If you're looking for a natural liquid smoke that is free from flavor enhancers, colorants, and other additives, while also delivering an intense smoky flavor, we highly recommend the Hickory Liquid Smoke by Lazy Kettle Brand. Feel free to experience it for yourself!
Liquid Smoke: Usage and Dosage
Liquid smoke finds various applications in the home kitchen. For instance, it can be used to add the necessary smoky kick to homemade barbecue sauce, resulting in an authentic taste experience. Be sure to pay attention to the dosage. You can follow this rule of thumb: For approximately one liter of sauce, you'll need about one teaspoon of liquid smoke.
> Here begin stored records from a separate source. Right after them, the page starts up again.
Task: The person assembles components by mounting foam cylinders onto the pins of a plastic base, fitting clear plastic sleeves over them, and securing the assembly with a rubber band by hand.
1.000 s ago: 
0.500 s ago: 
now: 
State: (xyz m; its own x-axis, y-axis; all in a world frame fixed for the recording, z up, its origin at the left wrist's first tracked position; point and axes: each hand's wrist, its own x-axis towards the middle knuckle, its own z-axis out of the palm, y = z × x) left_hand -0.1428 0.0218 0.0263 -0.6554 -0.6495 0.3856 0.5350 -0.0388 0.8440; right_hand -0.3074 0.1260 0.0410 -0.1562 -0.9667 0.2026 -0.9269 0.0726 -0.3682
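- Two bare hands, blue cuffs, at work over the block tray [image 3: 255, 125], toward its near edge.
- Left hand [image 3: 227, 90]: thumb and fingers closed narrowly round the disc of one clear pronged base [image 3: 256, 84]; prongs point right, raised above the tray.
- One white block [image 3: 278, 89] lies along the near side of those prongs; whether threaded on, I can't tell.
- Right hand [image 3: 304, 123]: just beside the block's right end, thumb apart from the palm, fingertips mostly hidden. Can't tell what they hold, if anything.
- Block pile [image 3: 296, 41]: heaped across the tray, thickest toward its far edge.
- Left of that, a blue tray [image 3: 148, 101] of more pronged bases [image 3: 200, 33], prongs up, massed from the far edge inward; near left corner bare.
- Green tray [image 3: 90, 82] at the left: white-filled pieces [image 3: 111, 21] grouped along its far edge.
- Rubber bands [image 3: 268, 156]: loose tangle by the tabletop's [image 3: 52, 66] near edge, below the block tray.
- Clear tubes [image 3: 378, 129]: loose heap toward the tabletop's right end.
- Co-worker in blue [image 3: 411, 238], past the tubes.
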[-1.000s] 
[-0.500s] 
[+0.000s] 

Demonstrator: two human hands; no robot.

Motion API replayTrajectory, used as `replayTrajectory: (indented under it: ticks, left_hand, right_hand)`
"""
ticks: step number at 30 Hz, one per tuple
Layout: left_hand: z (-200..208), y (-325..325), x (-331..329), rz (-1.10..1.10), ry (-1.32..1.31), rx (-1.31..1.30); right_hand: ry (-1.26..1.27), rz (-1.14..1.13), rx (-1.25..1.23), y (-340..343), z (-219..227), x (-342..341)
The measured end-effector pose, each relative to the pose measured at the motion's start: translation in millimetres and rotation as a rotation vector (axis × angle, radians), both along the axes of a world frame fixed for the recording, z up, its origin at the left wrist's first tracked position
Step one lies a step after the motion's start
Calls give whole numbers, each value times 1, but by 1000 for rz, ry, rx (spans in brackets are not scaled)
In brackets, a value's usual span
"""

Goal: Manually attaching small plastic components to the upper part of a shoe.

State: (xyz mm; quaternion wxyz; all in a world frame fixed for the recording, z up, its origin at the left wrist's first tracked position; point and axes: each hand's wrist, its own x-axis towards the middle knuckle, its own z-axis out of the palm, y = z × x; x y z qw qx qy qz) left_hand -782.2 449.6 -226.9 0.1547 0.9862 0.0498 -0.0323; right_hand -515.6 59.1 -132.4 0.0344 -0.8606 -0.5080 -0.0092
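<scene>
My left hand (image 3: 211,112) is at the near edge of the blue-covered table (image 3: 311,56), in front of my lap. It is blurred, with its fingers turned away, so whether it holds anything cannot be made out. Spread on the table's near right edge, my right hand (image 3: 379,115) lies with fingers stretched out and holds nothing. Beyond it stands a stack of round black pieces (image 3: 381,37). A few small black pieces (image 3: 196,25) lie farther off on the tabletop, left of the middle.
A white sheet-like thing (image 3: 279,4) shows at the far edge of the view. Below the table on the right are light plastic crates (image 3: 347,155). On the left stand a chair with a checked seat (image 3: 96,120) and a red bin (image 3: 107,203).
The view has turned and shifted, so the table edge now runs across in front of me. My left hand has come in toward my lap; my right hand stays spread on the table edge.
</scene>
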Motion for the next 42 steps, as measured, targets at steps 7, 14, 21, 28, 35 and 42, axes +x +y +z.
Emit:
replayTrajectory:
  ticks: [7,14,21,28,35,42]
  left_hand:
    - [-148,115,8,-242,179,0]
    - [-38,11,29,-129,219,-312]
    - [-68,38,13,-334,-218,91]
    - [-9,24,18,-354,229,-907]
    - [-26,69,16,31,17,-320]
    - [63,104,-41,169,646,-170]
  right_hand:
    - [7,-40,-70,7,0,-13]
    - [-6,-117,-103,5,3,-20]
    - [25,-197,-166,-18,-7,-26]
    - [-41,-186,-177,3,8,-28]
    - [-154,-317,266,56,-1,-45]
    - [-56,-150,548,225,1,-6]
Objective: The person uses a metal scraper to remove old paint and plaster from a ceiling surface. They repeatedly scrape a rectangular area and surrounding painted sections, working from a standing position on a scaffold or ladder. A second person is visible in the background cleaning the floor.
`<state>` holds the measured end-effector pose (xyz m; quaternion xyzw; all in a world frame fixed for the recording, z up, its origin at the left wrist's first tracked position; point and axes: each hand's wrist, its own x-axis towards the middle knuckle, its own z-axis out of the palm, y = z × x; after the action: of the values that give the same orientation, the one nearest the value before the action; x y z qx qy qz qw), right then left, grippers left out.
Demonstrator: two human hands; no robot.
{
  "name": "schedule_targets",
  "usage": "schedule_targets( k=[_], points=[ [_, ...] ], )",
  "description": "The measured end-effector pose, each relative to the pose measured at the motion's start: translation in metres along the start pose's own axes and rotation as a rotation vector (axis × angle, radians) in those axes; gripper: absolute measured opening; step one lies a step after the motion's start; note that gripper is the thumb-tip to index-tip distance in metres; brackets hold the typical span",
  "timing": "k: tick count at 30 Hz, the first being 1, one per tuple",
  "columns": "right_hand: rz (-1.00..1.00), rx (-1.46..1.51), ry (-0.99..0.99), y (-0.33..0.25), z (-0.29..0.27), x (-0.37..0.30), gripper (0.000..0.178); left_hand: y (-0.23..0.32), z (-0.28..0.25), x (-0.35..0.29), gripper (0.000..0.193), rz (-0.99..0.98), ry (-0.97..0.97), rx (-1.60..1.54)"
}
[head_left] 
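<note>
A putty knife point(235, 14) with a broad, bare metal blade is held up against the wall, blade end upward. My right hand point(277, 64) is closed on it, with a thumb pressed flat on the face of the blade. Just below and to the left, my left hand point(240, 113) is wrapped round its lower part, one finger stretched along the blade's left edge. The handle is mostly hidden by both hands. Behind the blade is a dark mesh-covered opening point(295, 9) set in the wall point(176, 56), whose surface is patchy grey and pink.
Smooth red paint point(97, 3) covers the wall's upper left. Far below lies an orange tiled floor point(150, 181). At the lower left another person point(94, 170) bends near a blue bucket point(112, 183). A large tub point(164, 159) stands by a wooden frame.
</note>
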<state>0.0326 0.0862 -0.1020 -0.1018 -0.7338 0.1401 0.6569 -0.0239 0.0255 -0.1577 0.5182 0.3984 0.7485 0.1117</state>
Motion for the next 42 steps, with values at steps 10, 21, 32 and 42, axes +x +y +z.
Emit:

Especially in cities, due to intense smoke production, it's often not allowed to grill with charcoal. However, even grill enthusiasts who have a fondness for the smoky flavor of meat & Co. can benefit from liquid smoke – even with an electric grill. Simply add a drop of liquid smoke to your meat marinade. Please try to keep the dosage as minimal as possible. If the desired smoky flavor is not intense enough, you can always add more liquid smoke afterwards.
Our "City Grilling" tip from Patrick Ryan, our grill expert who has appeared in several shows on Kabel 1, is directed at urban grill enthusiasts: Dilute the liquid smoke with some water (in a 1:2 ratio) and pour the mixture into a spray bottle. This way, you can spray meat in the oven or on an electric grill and still enjoy the characteristic smoky flavors of a charcoal grill.
Important Note: Liquid smoke is highly concentrated and should never be consumed undiluted. For most dishes, even a single drop is sufficient to achieve the desired smoky aroma.
Other Questions about Liquid Smoke Answered Briefly
Finally, we'd like to provide brief and concise answers to some questions about "Liquid Smoke" that we encounter repeatedly. If the questions haven't been answered adequately or to your satisfaction, please feel free to contact us!
What Should I Consider When Storing Liquid Smoke?
Once you've opened the liquid smoke, it's recommended to store it in a cool and dry place. Ideally, place the opened bottle in the refrigerator. While not mandatory, this is highly recommended, especially during warmer temperatures in the peak of summer.
Is Liquid Smoke Suitable for Vegans?
This question cannot be answered universally (unfortunately). There's a possibility that animal-derived fatty acids might be present in liquid smoke. In doubt, refer to the ingredient list. However, a natural liquid smoke, made solely from smoke aroma and water (like our Hickory Liquid Smoke by Lazy Kettle Brand), is entirely vegan and can be used without any issues by both vegetarians and vegans. Look for labels and search for wordings like "free from additional additives."
Can I Use Liquid Smoke to Smoke Foods?
This question can be answered relatively simply: no! Liquid smoke doesn't have a preserving effect on foods. Traditional smoking involves removing water from the food. As a result, the respective food lasts longer. On the other hand, liquid smoke is an aroma that cannot remove water from the food and therefore cannot make it more durable.